[Stored entries]
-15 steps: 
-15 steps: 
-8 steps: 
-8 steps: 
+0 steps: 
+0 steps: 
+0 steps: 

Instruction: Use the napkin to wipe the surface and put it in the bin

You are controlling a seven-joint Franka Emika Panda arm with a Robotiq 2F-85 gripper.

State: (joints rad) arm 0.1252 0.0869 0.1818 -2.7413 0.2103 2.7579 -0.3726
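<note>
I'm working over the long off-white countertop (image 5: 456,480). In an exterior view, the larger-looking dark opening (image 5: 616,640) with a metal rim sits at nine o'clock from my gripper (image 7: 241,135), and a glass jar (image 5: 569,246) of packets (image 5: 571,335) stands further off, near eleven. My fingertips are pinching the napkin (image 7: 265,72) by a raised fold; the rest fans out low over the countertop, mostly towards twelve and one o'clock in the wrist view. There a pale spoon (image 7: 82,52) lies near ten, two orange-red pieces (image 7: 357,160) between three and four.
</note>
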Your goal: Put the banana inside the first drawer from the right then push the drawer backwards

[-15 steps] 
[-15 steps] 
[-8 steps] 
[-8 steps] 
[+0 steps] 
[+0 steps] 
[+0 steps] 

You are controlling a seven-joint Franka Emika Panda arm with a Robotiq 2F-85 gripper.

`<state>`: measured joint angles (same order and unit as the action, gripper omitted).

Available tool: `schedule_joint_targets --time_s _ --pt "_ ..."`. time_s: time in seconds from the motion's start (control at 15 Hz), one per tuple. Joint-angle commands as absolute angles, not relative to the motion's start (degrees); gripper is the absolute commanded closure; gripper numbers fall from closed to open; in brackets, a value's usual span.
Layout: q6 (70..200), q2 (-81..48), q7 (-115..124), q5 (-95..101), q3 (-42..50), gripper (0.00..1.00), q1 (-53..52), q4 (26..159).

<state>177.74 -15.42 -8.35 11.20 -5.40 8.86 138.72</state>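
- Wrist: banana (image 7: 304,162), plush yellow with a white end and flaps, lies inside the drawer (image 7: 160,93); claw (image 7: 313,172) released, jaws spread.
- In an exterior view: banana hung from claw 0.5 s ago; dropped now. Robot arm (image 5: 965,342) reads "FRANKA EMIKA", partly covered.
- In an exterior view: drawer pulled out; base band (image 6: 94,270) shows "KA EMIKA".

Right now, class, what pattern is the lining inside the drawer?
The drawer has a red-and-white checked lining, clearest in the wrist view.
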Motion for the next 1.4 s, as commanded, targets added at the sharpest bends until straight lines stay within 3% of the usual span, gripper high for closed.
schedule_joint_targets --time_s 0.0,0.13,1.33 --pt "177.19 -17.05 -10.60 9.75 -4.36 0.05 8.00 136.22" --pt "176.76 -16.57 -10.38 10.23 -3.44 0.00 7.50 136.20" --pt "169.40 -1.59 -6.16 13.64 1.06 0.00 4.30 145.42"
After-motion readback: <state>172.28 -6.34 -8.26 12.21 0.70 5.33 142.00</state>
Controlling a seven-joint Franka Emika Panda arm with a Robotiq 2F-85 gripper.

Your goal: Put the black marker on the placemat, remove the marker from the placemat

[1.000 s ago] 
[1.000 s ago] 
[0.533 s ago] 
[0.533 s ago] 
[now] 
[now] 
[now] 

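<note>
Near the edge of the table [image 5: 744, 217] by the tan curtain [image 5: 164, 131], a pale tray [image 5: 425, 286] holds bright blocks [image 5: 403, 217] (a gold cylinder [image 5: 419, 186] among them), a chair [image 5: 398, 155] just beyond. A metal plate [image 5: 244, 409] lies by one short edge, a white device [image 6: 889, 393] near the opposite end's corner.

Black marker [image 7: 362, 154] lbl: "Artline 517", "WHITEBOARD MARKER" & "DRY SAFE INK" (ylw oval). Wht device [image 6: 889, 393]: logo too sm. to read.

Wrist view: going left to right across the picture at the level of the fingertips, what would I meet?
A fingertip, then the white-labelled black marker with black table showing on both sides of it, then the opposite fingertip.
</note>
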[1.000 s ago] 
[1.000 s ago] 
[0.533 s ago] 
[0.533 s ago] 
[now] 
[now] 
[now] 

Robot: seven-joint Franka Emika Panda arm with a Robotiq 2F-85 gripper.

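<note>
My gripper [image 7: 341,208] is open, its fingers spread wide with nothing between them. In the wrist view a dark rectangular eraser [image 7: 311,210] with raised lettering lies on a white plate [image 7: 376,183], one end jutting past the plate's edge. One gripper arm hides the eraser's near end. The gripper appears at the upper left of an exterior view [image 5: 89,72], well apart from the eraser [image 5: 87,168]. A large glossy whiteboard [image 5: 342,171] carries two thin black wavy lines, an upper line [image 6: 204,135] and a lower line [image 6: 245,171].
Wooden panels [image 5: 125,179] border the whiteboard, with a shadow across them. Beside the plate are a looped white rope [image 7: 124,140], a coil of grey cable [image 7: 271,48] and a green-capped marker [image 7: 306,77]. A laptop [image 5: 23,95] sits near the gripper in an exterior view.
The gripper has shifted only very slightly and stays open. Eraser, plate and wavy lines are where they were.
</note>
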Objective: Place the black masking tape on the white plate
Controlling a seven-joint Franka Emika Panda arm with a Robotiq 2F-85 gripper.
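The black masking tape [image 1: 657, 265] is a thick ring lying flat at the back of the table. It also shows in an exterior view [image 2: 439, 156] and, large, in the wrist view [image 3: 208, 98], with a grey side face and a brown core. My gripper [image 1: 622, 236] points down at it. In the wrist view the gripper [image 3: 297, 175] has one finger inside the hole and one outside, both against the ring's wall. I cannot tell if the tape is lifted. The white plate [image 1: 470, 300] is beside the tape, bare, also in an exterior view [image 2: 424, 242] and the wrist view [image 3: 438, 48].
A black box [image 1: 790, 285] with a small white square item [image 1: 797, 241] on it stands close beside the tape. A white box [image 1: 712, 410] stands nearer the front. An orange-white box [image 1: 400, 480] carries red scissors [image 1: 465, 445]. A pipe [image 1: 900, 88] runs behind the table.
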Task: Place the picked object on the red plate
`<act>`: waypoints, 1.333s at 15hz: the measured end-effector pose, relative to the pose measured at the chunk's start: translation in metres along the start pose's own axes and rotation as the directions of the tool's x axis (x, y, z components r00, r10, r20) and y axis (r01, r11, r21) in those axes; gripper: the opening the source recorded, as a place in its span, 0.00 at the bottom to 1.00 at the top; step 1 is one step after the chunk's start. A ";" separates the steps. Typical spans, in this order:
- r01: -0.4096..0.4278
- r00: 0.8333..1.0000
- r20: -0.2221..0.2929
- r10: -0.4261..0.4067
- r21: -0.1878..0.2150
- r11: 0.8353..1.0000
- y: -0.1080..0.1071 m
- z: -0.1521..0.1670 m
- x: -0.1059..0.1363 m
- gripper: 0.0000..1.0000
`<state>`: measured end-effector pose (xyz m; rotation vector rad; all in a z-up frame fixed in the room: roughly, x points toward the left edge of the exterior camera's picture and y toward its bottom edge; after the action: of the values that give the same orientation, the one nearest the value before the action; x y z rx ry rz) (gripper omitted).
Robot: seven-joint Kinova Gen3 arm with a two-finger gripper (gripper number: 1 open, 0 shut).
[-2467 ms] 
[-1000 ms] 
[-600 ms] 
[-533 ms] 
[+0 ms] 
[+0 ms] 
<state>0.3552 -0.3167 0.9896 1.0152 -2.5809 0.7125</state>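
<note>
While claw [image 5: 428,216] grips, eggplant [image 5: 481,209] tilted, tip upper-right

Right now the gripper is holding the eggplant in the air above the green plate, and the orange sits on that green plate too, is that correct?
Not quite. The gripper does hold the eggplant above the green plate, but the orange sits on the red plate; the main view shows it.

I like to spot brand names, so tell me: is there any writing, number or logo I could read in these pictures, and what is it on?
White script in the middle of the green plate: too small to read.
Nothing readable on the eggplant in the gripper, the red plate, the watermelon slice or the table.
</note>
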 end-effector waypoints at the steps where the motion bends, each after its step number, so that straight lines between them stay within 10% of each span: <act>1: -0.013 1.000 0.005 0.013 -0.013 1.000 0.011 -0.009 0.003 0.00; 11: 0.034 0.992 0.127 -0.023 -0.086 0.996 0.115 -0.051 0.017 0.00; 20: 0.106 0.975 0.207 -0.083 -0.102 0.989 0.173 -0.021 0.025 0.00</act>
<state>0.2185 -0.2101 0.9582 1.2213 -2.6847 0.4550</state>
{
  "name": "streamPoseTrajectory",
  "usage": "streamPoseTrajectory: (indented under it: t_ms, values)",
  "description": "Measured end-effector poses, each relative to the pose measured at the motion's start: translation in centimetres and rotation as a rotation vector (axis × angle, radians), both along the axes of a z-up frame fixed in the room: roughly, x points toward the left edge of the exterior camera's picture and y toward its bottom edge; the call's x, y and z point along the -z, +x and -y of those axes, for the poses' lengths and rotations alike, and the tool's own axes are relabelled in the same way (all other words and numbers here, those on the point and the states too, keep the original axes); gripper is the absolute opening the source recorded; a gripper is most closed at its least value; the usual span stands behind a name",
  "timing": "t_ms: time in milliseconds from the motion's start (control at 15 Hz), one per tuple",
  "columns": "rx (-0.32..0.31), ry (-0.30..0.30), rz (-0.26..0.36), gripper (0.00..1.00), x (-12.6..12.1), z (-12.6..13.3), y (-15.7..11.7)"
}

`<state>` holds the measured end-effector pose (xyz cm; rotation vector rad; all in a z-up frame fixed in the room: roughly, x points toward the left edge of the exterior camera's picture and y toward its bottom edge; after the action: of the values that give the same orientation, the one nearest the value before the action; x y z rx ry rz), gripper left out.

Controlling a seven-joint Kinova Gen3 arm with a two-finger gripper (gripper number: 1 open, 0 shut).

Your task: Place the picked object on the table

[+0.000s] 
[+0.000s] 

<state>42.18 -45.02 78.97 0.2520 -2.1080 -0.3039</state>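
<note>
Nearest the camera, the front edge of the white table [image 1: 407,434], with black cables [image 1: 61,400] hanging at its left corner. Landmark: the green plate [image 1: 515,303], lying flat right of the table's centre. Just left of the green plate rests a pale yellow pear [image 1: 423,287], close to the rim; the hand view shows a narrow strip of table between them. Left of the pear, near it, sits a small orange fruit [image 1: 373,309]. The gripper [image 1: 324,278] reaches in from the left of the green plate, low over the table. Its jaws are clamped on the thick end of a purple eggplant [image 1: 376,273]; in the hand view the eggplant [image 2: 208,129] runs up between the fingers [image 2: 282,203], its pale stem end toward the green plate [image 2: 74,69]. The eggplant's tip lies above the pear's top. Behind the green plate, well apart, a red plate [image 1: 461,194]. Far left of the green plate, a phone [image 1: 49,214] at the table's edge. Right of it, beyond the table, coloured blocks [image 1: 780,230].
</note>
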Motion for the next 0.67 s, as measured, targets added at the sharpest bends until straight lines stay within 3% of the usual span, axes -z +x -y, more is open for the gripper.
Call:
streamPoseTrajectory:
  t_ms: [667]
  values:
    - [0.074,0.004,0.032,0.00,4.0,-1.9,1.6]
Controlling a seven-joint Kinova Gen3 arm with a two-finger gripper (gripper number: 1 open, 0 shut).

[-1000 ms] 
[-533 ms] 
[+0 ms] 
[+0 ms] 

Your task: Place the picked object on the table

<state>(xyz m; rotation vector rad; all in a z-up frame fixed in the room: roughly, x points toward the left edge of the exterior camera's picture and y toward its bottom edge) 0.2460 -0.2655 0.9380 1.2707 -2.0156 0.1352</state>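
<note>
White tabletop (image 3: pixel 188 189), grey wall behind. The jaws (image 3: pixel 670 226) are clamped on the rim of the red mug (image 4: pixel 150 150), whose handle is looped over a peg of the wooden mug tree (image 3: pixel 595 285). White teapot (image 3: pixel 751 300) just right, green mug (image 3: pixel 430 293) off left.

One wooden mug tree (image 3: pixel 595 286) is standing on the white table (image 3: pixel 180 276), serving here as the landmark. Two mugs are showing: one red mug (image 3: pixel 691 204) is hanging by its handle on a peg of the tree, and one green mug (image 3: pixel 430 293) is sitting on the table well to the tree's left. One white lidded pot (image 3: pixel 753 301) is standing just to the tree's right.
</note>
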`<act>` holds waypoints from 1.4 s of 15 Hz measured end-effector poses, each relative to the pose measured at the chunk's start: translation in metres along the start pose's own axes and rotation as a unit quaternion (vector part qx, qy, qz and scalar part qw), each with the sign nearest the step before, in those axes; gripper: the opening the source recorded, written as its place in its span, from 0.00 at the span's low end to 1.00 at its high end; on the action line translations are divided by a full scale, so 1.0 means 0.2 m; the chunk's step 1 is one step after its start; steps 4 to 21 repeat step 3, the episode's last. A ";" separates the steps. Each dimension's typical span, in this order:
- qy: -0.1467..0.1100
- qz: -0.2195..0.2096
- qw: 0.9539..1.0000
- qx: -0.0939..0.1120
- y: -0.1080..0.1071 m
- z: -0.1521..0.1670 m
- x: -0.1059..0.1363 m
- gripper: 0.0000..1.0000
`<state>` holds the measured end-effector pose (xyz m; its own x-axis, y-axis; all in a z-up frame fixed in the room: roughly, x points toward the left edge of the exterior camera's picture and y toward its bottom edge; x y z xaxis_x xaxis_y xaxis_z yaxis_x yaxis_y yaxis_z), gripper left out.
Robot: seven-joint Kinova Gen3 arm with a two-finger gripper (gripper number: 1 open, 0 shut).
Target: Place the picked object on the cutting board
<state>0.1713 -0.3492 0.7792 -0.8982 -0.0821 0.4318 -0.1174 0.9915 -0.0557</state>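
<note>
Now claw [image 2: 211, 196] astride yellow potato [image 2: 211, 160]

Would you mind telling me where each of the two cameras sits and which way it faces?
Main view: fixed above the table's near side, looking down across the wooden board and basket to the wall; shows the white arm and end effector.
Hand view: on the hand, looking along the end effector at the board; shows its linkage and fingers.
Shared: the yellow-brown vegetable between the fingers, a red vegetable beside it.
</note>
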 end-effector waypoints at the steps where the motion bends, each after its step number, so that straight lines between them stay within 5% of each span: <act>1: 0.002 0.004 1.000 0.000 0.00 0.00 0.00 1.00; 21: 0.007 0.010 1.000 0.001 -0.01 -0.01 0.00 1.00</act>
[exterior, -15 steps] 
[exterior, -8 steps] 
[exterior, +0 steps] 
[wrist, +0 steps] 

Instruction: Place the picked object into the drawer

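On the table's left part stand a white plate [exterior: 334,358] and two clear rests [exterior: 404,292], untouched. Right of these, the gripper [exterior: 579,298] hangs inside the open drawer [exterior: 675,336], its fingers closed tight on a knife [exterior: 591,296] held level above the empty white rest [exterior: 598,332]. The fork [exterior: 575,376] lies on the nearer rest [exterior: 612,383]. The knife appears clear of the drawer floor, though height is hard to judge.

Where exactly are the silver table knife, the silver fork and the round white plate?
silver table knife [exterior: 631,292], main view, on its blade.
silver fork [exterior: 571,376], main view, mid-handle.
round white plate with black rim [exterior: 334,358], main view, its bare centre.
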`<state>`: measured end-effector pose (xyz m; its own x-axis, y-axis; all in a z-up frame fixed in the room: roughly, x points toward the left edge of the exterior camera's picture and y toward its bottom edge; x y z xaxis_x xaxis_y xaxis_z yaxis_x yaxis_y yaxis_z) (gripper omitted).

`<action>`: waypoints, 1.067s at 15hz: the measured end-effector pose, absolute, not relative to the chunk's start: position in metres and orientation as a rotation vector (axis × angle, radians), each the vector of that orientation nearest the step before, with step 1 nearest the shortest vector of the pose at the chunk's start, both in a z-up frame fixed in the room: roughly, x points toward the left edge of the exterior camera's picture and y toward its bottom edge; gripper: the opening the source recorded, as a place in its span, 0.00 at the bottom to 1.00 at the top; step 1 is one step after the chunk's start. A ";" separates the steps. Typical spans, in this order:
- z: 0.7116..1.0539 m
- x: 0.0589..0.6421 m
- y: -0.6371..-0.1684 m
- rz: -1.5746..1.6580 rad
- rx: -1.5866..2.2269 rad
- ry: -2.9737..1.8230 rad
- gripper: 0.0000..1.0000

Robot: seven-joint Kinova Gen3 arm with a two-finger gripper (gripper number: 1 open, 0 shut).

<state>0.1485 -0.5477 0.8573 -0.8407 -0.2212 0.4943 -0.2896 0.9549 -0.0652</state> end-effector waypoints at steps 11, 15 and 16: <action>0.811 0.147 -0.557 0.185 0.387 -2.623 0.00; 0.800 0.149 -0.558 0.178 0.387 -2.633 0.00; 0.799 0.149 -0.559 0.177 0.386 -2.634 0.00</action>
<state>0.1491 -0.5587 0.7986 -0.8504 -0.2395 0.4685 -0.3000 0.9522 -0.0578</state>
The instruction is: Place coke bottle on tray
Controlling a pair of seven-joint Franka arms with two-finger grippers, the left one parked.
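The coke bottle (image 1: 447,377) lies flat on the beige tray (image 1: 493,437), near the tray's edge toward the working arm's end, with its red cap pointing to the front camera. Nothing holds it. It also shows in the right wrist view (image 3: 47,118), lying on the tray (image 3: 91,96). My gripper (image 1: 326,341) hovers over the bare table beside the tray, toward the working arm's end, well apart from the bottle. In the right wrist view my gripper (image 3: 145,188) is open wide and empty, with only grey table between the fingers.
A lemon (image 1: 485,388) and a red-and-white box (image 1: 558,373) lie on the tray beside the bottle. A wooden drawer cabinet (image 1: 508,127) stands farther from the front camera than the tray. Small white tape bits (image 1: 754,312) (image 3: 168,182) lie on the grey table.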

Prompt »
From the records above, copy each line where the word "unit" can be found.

Response to this task »
`<state>`: measured joint angles (same order and unit as the action, gripper omitted).
`<act>` holds waypoints from 1.4 s of 15 Hz measured end-effector poses, each relative to the pose measured at the chunk's start: translation in metres along the start pose's own axes and rotation as a unit quaternion (vector part qx, qy, qz and scalar part qw), each with the sign nearest the step before, in those axes; gripper: the opening the source recorded, written as its place in its span, from 0.00 at the span's low end to 1.00 at its high end; on the action line translations are divided by a full scale, so 1.0 means 0.2 m; the chunk's step 1 is one step after its start; steps 4 to 21 repeat step 3, the episode's last. A ";" separates the steps. Each dimension's typical span, in this order:

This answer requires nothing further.